What are internationalized domain names (IDNs)?
Internationalized Domain Names (IDNs) allow domain labels to contain non-ASCII characters, serving billions of users worldwide. This guide explains how IDNs work through the IDNA standard and Punycode encoding, and why they create security considerations around homograph attacks.
8 min read
What they are#
Internationalized Domain Names (IDNs) are domain names containing characters outside the traditional ASCII set, including letters from Cyrillic, Arabic, Chinese, Devanagari, and hundreds of other scripts defined in Unicode. The original DNS protocol restricted domain labels to the 37 characters of LDH (letters, digits, hyphen), locking out most of the world's writing systems. IDNs remove that barrier. A user in Moscow can type пример.рф, a user in Tokyo can type 例え.jp, and the domain system resolves both without requiring Latin transliteration.

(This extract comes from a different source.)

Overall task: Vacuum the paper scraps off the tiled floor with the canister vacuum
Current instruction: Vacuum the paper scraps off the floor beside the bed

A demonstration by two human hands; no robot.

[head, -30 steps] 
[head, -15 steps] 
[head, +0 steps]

IDNs are legitimate infrastructure, not an attack technique. They exist because the internet serves billions of people whose languages do not use the Latin alphabet, and a naming system limited to a-z is exclusionary by design. The security considerations they introduce (discussed below) are a side effect of that inclusivity, not its purpose.
The IDNA standard and its evolution#
The mechanism that makes IDNs possible is IDNA (Internationalized Domain Names in Applications). The first version, IDNA2003, relied on a preprocessing step called Nameprep, which used general-purpose Unicode normalization (NFKC) and case-folding to map input labels before encoding. That approach proved fragile. It mapped characters in ways that did not always align with linguistic expectations, and it could not adapt to new Unicode versions without risking backward-incompatible changes.
The current version, IDNA2008, replaced IDNA2003. The revision dropped Nameprep entirely and introduced a purpose-built character-property table that classifies every Unicode code point as PVALID, DISALLOWED, CONTEXTJ, CONTEXTO, or UNASSIGNED. Applications derive character validity algorithmically from Unicode properties rather than from a static mapping table, allowing the standard to accommodate new Unicode versions without protocol revisions.
The two generations of the standard disagree on certain characters. The German sharp-s (ß) and the Greek final sigma (ς) were mapped away by IDNA2003's normalization step but are valid labels under IDNA2008. To bridge this gap, the Unicode Consortium published UTS #46 (Unicode IDNA Compatibility Processing), a compatibility layer that lets browsers and other client software handle domains registered under either version. Each new Unicode release triggers a review of UTS #46 to identify and resolve emerging incompatibilities.
How encoding works#
When a user enters a domain containing non-ASCII characters (such as münchen.de with a German umlaut), the application performs a sequence of steps defined by IDNA2008:
- Validate each label against the IDNA permitted-character table, rejecting code points that are disallowed or unassigned
- Check context rules for characters that are valid only in specific positions, such as zero-width joiners in Arabic or Indic scripts
- Encode each non-ASCII label into Punycode and prepend the
xn--ACE prefix - Resolve the resulting ASCII-only string through standard DNS
The two representations have formal names. The Unicode form visible to users is the U-label; the Punycode-encoded form that DNS processes is the A-label. For пример.рф, the A-label is xn--e1afmapc.xn--p1ai. The user never needs to see the A-label under normal conditions, but it is the form stored in zone files, WHOIS records, and Certificate Transparency logs.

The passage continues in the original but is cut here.